Is it possible Tom also left an Italian Will? What searches could I undertake to ascertain this?

There are three types of will in Italy. Because Giovanna is unable to locate an Italian will, it’s possible that Tom had a will which he deposited with a notary. You can request a search of notarial archives and/or the General Wills Registry in Rome.

What steps, if any, should I take immediately in Italy? Who can take such steps?

Any individual with an interest in the succession can start the relevant succession procedures in Italy. However, in order to facilitate the process, you may wish to obtain support from an Italian inheritance lawyer. The priority is to file the statement of succession with the Italian Inland Revenue (Agenzia delle Entrate).

Can I liaise directly with the bank in Italy, requiring funds to be transferred directly to Giovanna and Francesca?

Yes. However, prior to the completion of succession procedures in Italy, the bank will not release any funds.

As the executor of Tom Smith’s will, can I sell the Italian property directly to a third party? Which law governs the administration of the Italian property?

An executor should dispose of the inheritance assets in compliance with the will. In principle, the administration of an Italian property is subject to Italian law.

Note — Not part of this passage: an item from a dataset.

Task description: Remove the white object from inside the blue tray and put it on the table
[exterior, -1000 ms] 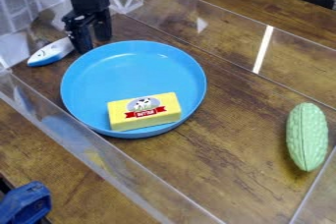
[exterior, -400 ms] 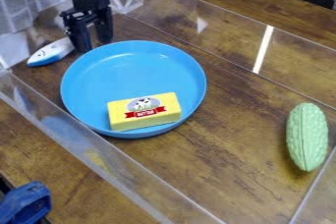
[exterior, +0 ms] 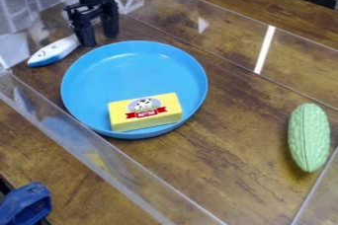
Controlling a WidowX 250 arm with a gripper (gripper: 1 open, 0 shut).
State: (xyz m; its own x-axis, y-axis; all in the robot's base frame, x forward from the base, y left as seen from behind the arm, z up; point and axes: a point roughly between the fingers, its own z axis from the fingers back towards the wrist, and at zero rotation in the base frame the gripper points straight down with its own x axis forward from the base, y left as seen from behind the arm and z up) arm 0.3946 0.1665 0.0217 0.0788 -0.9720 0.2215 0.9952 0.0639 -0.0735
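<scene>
The white object (exterior: pixel 53 53) lies on the table (exterior: pixel 238 61) outside the blue tray (exterior: pixel 99 76), so the gripper (exterior: pixel 91 32) stands wide open, empty.

A yellow butter block (exterior: pixel 145 113) with a red label and a small cartoon figure on its top lies flat in the lower middle of the frame. A green, bumpy, oval vegetable-like item (exterior: pixel 309 136) lies at the right edge, well apart from the block. A blue object (exterior: pixel 23 205) shows partly in the lower left corner.
</scene>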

Under Italian conflicts rules, which law governs the succession of Italian property?

Italy is a signatory to the EU Succession Regulation. Art. 22 of the EU Succession Regulation provides that a testator may choose, or determine, the law of their nationality as the law to govern the succession as a whole, professio juris (choice of law). Alternatively, with regard to property, succession is subject to Italian law. As far as movable assets are concerned, succession will be regulated by the law of domicile.

Are there any forced heirship rules in Italy? Will they be applicable in this particular case?

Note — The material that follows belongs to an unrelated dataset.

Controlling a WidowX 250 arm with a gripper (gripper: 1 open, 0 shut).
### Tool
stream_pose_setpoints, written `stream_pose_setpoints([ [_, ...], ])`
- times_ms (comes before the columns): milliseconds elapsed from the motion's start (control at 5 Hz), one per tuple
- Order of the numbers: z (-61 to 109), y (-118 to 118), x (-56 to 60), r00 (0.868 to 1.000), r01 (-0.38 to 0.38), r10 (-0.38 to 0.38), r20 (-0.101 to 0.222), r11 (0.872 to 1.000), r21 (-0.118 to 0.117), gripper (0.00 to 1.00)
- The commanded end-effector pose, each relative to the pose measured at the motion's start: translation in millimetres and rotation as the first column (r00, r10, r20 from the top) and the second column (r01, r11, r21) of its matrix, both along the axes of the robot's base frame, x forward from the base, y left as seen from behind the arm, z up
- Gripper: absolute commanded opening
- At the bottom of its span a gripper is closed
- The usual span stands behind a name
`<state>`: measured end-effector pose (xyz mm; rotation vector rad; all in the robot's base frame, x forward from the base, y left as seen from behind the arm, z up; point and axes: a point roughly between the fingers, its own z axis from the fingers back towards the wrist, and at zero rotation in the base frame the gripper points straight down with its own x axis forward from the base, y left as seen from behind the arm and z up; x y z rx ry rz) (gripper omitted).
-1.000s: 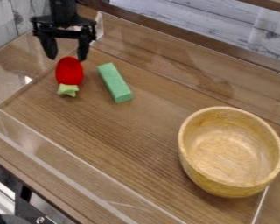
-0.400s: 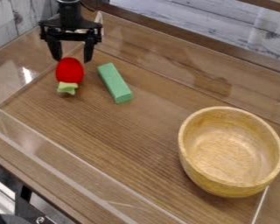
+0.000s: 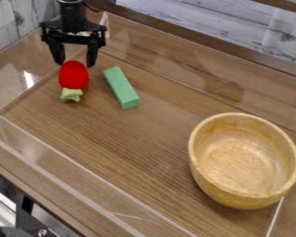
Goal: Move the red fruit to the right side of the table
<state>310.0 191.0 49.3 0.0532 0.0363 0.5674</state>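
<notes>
Since the frame from a second ago, your gripper (image 3: 74,54) has shifted slightly to the right in the view, and the arm above it has moved the same way; the strawberry-like toy (image 3: 73,76), the green block (image 3: 121,87) and the wooden bowl (image 3: 244,161) lie where they did.

You have the arm reaching in from the top edge of the view, toward the upper left part of the wood-grain tabletop (image 3: 138,148). Its dark body comes down to the gripper, whose two black fingers spread sideways, one to the left and one to the right. The fingers are released and wide apart, with the red toy's upper end between or just below them; you can't tell from this angle whether either one touches it. Nothing shows as gripped.

Your strawberry-like toy lies in the upper left area of the tabletop, its red body toward the gripper and its pale green leafy cap (image 3: 71,94) pointing down the view. The green block lies just to its right, apart from it and tilted in the view. The round, light wooden bowl sits well apart from both, at the lower right, and its inside looks bare.
</notes>
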Motion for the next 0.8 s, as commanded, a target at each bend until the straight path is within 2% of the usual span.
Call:
stream_pose_setpoints([
  [0, 26.9, -1.5, 8.5, 0.997, 0.032, -0.035, 0.062, 0.999, 0.036, 1.00],
  [600, 22.0, -2.2, 11.8, 0.999, 0.011, -0.012, 0.043, 1.000, 0.007, 1.00],
])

Forced heirship rules exists in Italy. They are applicable in this case both to Tom Smith’s direct descendent – his daughter, Francesca and to Giovanna his surviving spouse.

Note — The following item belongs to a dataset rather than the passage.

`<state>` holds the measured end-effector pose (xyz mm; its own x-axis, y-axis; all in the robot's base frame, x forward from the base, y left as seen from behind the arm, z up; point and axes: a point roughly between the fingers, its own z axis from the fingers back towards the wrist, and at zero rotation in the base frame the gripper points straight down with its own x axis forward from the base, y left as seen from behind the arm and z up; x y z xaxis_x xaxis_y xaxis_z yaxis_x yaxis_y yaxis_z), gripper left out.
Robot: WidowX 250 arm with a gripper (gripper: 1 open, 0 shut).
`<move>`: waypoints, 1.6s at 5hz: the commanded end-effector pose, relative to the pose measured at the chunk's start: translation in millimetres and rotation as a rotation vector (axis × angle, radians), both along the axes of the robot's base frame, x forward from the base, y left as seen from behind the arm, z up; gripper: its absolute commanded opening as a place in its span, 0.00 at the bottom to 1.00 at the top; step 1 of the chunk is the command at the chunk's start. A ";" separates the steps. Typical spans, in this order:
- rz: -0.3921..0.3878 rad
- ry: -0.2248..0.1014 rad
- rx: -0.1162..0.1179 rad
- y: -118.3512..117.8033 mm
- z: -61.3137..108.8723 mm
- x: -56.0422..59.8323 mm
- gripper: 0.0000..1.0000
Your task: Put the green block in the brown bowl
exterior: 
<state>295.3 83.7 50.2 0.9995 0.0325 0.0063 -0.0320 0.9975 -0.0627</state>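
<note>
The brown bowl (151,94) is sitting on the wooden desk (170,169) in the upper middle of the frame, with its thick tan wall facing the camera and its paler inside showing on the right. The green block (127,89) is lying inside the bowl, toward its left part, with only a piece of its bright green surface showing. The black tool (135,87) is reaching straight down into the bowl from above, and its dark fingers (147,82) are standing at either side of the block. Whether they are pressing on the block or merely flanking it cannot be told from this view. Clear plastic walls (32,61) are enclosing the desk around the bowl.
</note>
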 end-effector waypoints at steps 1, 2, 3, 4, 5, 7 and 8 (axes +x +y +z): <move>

If the Italian property cannot be sold, could the trustee and/or Francesca be one of the registered owners of the property?

They can, provided Tom named them in his will.

Would it have been easier for Tom Smith to make a will under Italian law to dispose of his assets?

Certainly the whole succession procedure would have been easier and more practical if Tom Smith had a will in Italian. In fact, there are difficulties in managing an iternational will in Italy. A will in a foreign language requires a certified translation by a sworn translator. This, in turn, can lead to issues regarding exact interpretation of the testator’s wishes by the Italian authorities. This may lead to a more costly and protracted succession procedure.

Is there any inheritance tax in Italy and, if so, who is liable for the payments?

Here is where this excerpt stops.